On Sat, November 13, 2010 5:52 pm, David Balnaves wrote:
> I'm not really sure what the best indicators are of a failing hard drive.
> I've used smart on a lot of hard drives; I've seen undocumented smart
> values and even hard drives function fine for a number of years when smart
> reports they are "FAILING NOW'. I've also seen some drives enter a
> state where they wont allow further smart tests (on/offline) to be run or
> aborted. This has lead me to believe that smart as an indicator needs to
> be considered on a per model basis and run carefully within the
> capabilities of the drive. The whole process has given me more questions
> than answers.
>
> I try to detect a failure by monitoring huge changes in the smart
> attributes. I've configured munin to monitor the smart attributes; It
> wouldn't be too hard to change the plugin to monitor these values on your
> NAS (I imagine you can ssh/telnet to it).
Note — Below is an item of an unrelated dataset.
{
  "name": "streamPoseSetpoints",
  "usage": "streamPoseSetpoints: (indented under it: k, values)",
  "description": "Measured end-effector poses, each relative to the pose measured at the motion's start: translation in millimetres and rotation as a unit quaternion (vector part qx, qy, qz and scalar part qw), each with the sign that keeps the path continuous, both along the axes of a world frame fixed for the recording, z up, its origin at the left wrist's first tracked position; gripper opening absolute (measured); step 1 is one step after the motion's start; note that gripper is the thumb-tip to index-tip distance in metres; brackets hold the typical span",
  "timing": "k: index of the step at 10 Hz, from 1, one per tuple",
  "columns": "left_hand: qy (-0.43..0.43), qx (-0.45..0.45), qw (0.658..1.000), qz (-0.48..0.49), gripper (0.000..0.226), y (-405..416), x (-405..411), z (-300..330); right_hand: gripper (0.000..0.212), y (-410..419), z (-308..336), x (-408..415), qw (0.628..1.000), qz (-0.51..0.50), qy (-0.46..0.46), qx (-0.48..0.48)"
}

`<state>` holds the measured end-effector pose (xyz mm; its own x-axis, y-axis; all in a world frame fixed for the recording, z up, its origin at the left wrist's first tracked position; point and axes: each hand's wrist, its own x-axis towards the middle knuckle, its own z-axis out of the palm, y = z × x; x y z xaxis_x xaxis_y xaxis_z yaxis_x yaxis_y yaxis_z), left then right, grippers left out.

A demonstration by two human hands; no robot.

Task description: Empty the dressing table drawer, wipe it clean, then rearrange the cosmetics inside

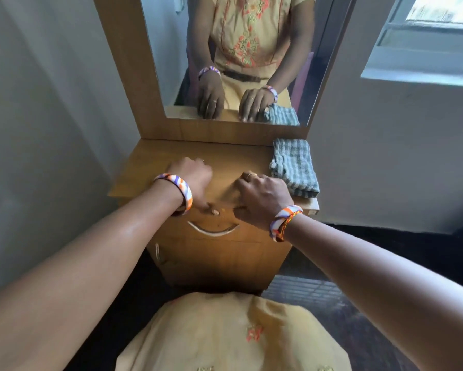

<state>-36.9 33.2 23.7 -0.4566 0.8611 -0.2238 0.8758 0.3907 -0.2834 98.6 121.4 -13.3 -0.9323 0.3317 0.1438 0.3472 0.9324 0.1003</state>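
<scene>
Hands are resting on the dressing table top (155,167) in the middle of the frame, and the drawer (217,223) is sitting shut just below them, its curved metal handle (211,231) untouched. Left hand (191,175) is lying palm down with the fingers laid forward and the thumb dipping over the front edge, gripping nothing; the mirror (238,57) at the top of the frame is showing those fingers flat. Right hand (262,195) is doing much the same, fingers bent loosely on the wood and holding nothing, just beside the folded checked cloth (295,167) at centre right. No cosmetics are showing anywhere, so I am judging they are waiting inside the closed drawer, and the emptying is not yet begun.

Risks now, as I am reading it. Both wrists are crowding the space right over the handle, so a quick tug could be catching a bangle (180,191) or trapping a thumb against the top's edge. A hard pull could be sending loose bottles rolling forward, or bringing the drawer right out over the lap in the lower middle of the frame. That cloth is lying close to the right-hand corner of the top, so a passing forearm could be sweeping it to the floor before the wiping comes round
</scene>
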Motion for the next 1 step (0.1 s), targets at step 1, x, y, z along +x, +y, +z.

You will notice some variance
> in things like temperature and ECC, but unless they start behaving
> erratically then I wouldn't worry.
>
> Hope this helps in 'detecting and notifying' potential failures.
David, thanks
yes, I can ssh to it
I'm not very familiar with the raid utilities (beyond knowing what the
acronym stand for...)
but I get:
# mdadm --detail /dev/md0
/dev/md0:
Version : 00.90.03
Creation Time : Sat Jun 19 04:35:02 2010
Raid Level : raid0
Array Size : 3900774400 (3720.07 GiB 3994.39 GB)
Raid Devices : 4
Total Devices : 4
Preferred Minor : 0
Persistence : Superblock is persistent
Update Time : Sat Jun 19 04:35:02 2010
State : clean
Active Devices : 4
Working Devices : 4
Failed Devices : 0
Spare Devices : 0
Chunk Size : 64K
UUID : 79e23cd2:b3f9618d:58a8936b:5e0d814b
Events : 0.1
Number Major Minor RaidDevice State
0 8 3 0 active sync /dev/sda3
1 8 19 1 active sync /dev/sdb3
2 8 35 2 active sync /dev/sdc3
3 8 51 3 active sync /dev/sdd3
# mount
/proc on /proc type proc (rw)
none on /dev/pts type devpts (rw,gid=5,mode=620)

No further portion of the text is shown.